▸ Goal of the exercise
Could you give the whole listing again, exactly as it reads?

▸ Data for processing
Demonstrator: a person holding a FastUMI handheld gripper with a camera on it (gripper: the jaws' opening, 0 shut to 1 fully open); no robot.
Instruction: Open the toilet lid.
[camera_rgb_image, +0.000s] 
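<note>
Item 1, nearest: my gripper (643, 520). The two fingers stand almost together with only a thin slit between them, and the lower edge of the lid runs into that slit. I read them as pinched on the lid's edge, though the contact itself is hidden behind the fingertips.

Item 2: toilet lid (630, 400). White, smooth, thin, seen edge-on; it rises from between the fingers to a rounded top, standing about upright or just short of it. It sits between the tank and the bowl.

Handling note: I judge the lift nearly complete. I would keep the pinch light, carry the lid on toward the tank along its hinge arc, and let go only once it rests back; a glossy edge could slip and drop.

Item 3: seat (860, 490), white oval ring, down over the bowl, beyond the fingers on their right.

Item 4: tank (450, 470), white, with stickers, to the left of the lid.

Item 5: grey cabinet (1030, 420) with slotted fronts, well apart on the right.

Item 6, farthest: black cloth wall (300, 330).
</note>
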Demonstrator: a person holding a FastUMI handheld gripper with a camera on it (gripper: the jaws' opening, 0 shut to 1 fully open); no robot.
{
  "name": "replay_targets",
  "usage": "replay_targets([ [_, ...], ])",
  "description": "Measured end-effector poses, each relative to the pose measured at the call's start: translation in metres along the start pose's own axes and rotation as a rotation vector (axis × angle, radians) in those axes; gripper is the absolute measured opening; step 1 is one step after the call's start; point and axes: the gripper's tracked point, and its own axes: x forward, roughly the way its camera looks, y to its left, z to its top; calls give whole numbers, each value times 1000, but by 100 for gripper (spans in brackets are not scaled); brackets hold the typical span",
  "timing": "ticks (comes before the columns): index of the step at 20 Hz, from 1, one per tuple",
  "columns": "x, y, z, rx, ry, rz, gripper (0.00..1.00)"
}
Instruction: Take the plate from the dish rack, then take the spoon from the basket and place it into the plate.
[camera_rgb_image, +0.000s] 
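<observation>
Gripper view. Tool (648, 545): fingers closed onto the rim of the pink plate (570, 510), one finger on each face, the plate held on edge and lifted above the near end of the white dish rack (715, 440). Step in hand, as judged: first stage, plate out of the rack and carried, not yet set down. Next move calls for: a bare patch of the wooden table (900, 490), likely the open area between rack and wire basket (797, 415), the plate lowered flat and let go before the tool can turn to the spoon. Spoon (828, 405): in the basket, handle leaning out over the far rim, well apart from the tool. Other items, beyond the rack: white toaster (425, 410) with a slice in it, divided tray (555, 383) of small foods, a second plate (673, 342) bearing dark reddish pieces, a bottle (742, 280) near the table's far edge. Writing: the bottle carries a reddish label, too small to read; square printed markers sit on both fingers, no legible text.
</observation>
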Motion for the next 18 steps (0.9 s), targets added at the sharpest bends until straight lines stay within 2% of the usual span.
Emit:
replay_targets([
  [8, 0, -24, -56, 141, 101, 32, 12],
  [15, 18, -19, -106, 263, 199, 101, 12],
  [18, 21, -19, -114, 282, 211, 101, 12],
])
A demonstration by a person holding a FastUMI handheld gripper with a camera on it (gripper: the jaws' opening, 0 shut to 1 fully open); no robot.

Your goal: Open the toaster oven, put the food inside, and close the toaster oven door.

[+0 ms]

▸ Task result
Demonstrator: a person holding a FastUMI handheld gripper with a camera on it (gripper: the jaws' opening, 0 shut to 1 fully open); no robot.
Instruction: Open the toilet lid.
[camera_rgb_image, +0.000s] 
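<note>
Item 1, nearest: my gripper (643, 520). The two fingers stand almost together with only a thin slit between them, and the lower edge of the lid runs into that slit. I read them as pinched on the lid's edge, though the contact itself is hidden behind the fingertips.

Item 2: toilet lid (630, 400). White, smooth, thin, seen edge-on; it rises from between the fingers to a rounded top, standing about upright or just short of it. It sits between the tank and the bowl.

Handling note: I judge the lift nearly complete. I would keep the pinch light, carry the lid on toward the tank along its hinge arc, and let go only once it rests back; a glossy edge could slip and drop.

Item 3: seat (860, 490), white oval ring, down over the bowl, beyond the fingers on their right.

Item 4: tank (450, 470), white, with stickers, to the left of the lid.

Item 5: grey cabinet (1030, 420) with slotted fronts, well apart on the right.

Item 6, farthest: black cloth wall (300, 330).
</note>
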Demonstrator: a person holding a FastUMI handheld gripper with a camera on it (gripper: the jaws' opening, 0 shut to 1 fully open); no robot.
{
  "name": "replay_targets",
  "usage": "replay_targets([ [_, ...], ])",
  "description": "Measured end-effector poses, each relative to the pose measured at the call's start: translation in metres along the start pose's own axes and rotation as a rotation vector (axis × angle, radians) in those axes; gripper is the absolute measured opening; step 1 is one step after the call's start; point and axes: the gripper's tracked point, and its own axes: x forward, roughly the way its camera looks, y to its left, z to its top; calls give whole numbers, each value times 1000, but by 100 for gripper (spans in brackets are not scaled); brackets hold the typical span",
  "timing": "ticks (comes before the columns): index of the step at 20 Hz, from 1, one per tuple",
  "columns": "x, y, z, rx, ry, rz, gripper (0.00..1.00)"
}
Instruction: Take the plate from the dish rack, then take the spoon from the basket and place it into the plate.
[camera_rgb_image, +0.000s] 
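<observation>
Gripper view. Tool (648, 545): fingers closed onto the rim of the pink plate (570, 510), one finger on each face, the plate held on edge and lifted above the near end of the white dish rack (715, 440). Step in hand, as judged: first stage, plate out of the rack and carried, not yet set down. Next move calls for: a bare patch of the wooden table (900, 490), likely the open area between rack and wire basket (797, 415), the plate lowered flat and let go before the tool can turn to the spoon. Spoon (828, 405): in the basket, handle leaning out over the far rim, well apart from the tool. Other items, beyond the rack: white toaster (425, 410) with a slice in it, divided tray (555, 383) of small foods, a second plate (673, 342) bearing dark reddish pieces, a bottle (742, 280) near the table's far edge. Writing: the bottle carries a reddish label, too small to read; square printed markers sit on both fingers, no legible text.
</observation>
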Motion for the next 18 steps (0.9 s), targets added at the sharpest bends until straight lines stay within 2% of the usual span.
Emit:
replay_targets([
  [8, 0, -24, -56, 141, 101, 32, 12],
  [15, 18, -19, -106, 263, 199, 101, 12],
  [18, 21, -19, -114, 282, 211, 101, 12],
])
A demonstration by a person holding a FastUMI handheld gripper with a camera on it (gripper: the jaws' opening, 0 shut to 1 fully open); no robot.

Your goal: Open the toaster oven, put the food inside, and close the toaster oven door.

[+0 ms]

The answer to this exercise is complete.